My dad with his mother, my Grandma Hall. |
Easter Bonnets: In first grade, the teacher set out crepe paper, cardboard, crayons, and scissors. With her help and the help of a teacher's aide, we made our hats and adorned them with bows and thought them beautiful. I'm not sure what the boys did; maybe they got to make Easter baskets? I love the idea of an Easter Parade, a show of hope and celebration. (https://en.wikipedia.org/wiki/Easter_bonnet)
Hot Cross Buns: I left home at the age of 17. During those first years away, responsible for setting up my own household, I begin to experiment with recipes and cooking. I read magazines and became inspired and educated by the presentation of food on Easter. I had never heard of hot-cross buns. I knew about Ham, Potato Salad; I had grown up with that fare. I determined to add making the yeast buns to Easter Dinner preparations. (http://people.com/food/best-easter-hot-cross-buns-recipe/)
Easter Chicks: I'm not sure that I understood the spiritual significance or connected the significance of little new-born chicks at Easter. They had been dyed different colors and were furry and warm and chirping a lot. I don't remember what we did with them after Easter. We didn't live on a farm, really, though Mother did raise chickens for a while. We had a garden, too, in the Spring. I remember a summer of picking beans. The rows had been criss-crossed, so that we could pick in the shady tunnels, from the inside.
As a young child, I may not have realized the significance of all the trappings of Easter, but as I grew older, I began to associate the gift of new clothes (pastel colors) with the idea of the Resurrection. And as the years passed, I realized that my Mother, who had lost a child before I was born, who had lost her mother in a car accident...that Easter, though a time of hoping to be reunited with loved ones, down the road, was also a time of sadness and loss, for her.

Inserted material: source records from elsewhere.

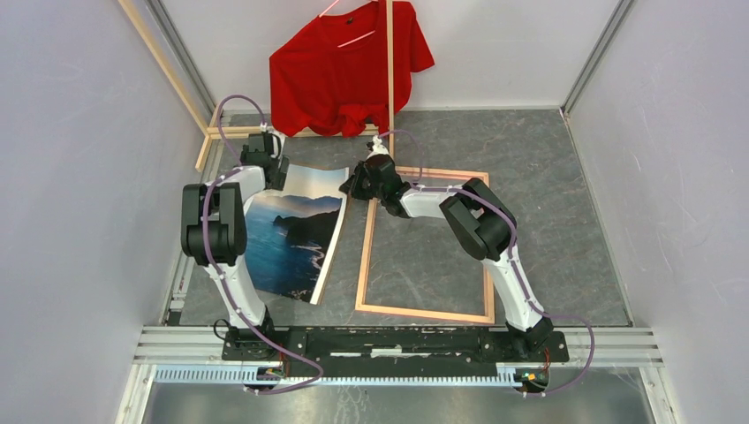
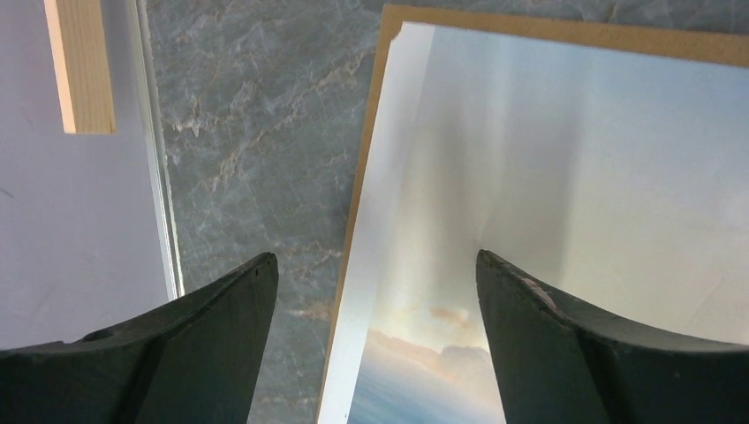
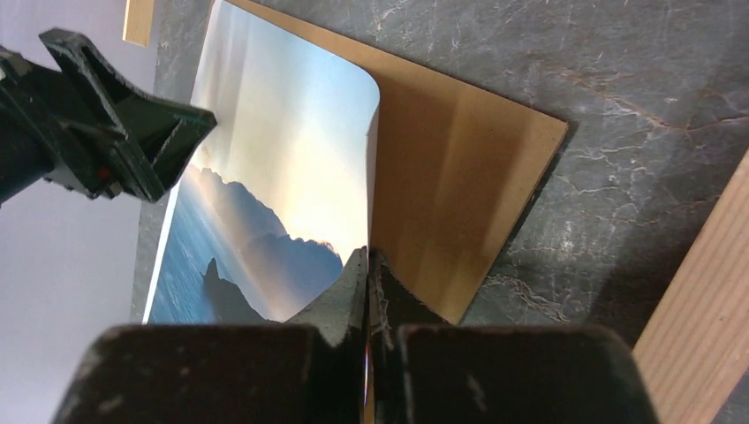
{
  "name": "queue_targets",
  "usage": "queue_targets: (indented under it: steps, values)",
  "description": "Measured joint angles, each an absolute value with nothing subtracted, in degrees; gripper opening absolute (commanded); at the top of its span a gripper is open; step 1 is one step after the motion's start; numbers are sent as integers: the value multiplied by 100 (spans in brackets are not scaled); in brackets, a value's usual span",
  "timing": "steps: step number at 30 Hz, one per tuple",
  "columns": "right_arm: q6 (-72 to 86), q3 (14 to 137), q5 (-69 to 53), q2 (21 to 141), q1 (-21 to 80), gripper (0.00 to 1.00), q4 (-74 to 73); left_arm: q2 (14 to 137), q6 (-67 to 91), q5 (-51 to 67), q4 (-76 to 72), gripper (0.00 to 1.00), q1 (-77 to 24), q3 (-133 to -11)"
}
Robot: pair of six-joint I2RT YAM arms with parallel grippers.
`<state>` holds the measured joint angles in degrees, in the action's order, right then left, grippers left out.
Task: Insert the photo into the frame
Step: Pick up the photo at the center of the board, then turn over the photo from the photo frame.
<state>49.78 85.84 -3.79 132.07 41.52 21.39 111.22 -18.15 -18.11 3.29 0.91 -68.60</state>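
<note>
The grey surface fills the top view, with white walls close on three sides. The biggest thing on it is the frame. It lies flat, a bit toward 3 o'clock from the middle, and bare grey shows through its hole. There is wide open room at 3 o'clock of the frame.

At 12 o'clock a red shirt hangs on a rack of wooden sticks.

The photo lies picture side up at 9 o'clock of the frame, outside it. Only a thin strip of bare grey is between them. The wall is close at 9 o'clock of the photo. Its 3 o'clock edge is lifted and bent up near the far corner.

Under the photo is a brown board. Its edges stick out past the photo at the far end.

The right fingers are pressed together and pinch the lifted edge of the photo. The left fingers are spread wide at the photo's far 9 o'clock corner. One is over bare grey and one is over the pale sky. I cannot tell if they touch it.
</note>
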Motion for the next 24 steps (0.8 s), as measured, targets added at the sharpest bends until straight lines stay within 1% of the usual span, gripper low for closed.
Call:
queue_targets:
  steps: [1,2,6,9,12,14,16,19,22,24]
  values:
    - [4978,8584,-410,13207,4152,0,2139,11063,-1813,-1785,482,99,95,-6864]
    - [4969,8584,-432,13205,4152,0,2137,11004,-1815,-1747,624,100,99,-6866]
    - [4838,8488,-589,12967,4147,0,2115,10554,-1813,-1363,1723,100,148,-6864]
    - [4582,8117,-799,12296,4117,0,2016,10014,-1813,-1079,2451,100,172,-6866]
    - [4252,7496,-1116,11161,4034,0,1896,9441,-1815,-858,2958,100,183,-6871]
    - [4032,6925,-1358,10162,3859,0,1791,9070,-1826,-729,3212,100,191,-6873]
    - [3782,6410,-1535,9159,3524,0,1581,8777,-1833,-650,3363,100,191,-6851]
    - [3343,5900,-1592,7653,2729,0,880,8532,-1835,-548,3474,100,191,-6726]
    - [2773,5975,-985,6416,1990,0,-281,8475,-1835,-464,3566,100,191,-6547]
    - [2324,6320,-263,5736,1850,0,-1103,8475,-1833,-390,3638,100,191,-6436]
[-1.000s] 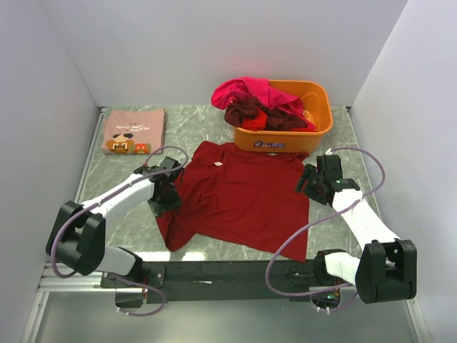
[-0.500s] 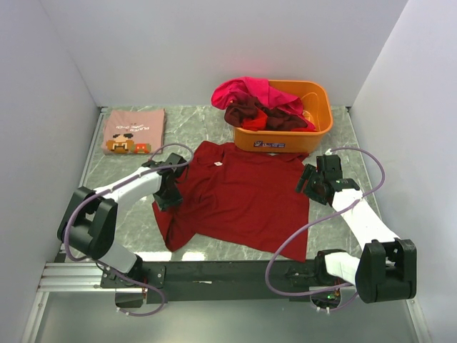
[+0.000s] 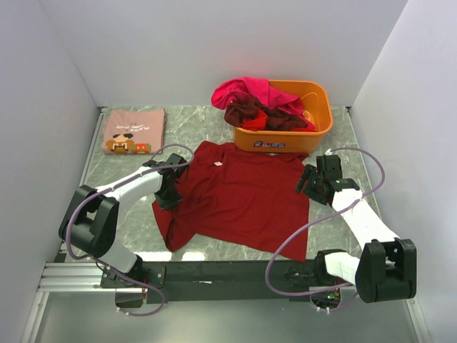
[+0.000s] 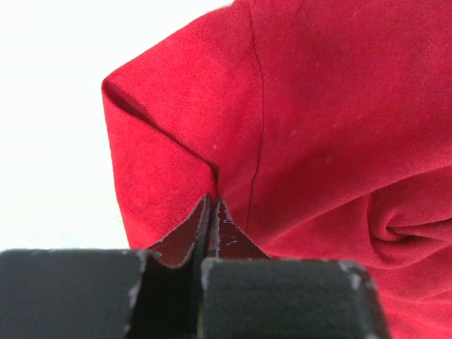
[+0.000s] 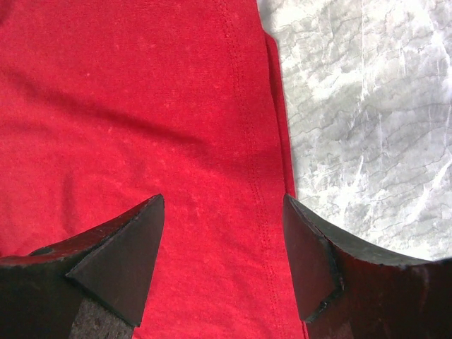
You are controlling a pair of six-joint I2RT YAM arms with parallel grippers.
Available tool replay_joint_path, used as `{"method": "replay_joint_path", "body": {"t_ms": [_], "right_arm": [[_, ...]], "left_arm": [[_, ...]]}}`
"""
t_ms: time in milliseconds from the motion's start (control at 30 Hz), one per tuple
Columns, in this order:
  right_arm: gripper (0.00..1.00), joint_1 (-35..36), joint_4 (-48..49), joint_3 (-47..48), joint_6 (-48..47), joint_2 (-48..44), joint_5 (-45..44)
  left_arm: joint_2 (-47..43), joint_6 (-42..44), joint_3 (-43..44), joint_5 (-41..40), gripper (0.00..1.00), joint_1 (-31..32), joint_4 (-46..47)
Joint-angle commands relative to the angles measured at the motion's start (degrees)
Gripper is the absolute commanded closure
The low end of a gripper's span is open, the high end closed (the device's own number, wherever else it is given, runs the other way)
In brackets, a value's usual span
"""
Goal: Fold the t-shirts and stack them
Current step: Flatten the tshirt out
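Spread dark red t-shirt lies between the arms | left gripper, newly moved in, is pinched closed on its left sleeve | right gripper gapes above the right edge, holding nothing | folding can likely start

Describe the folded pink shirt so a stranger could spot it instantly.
Start at the grey marble-patterned table and go to its far left corner. There lies a dusty pink cotton t-shirt, folded into a neat rectangle. Unlike the dark red t-shirt spread flat mid-table and the tangled shirts in the orange plastic tub, it carries a pixel-art print.
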State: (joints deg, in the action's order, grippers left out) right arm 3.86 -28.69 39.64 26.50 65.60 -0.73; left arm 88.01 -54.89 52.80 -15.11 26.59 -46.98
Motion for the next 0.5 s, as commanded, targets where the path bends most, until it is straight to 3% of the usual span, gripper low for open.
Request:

One Easter morning, she was on her way to Church and just down the dirt road from our house, she saw my sister's dog, runned over and stretched out in the middle of the road, dead. Her heart was softened, the tears hot and bitter. She never did make it to church; the grief and loss had completely overtaken her.
“It is our firm belief that [the Atonement] is a reality,” he testified, “and nothing is more important in the entire divine plan of salvation than the atoning sacrifice of Jesus Christ. We believe that salvation comes because of the atonement. In its absence the whole plan of creation would come to naught. … Without this atoning sacrifice, temporal death would be the end, and there would be no resurrection and no purpose in our spiritual lives. There would be no hope of eternal life.”2 (President Howard Hunter)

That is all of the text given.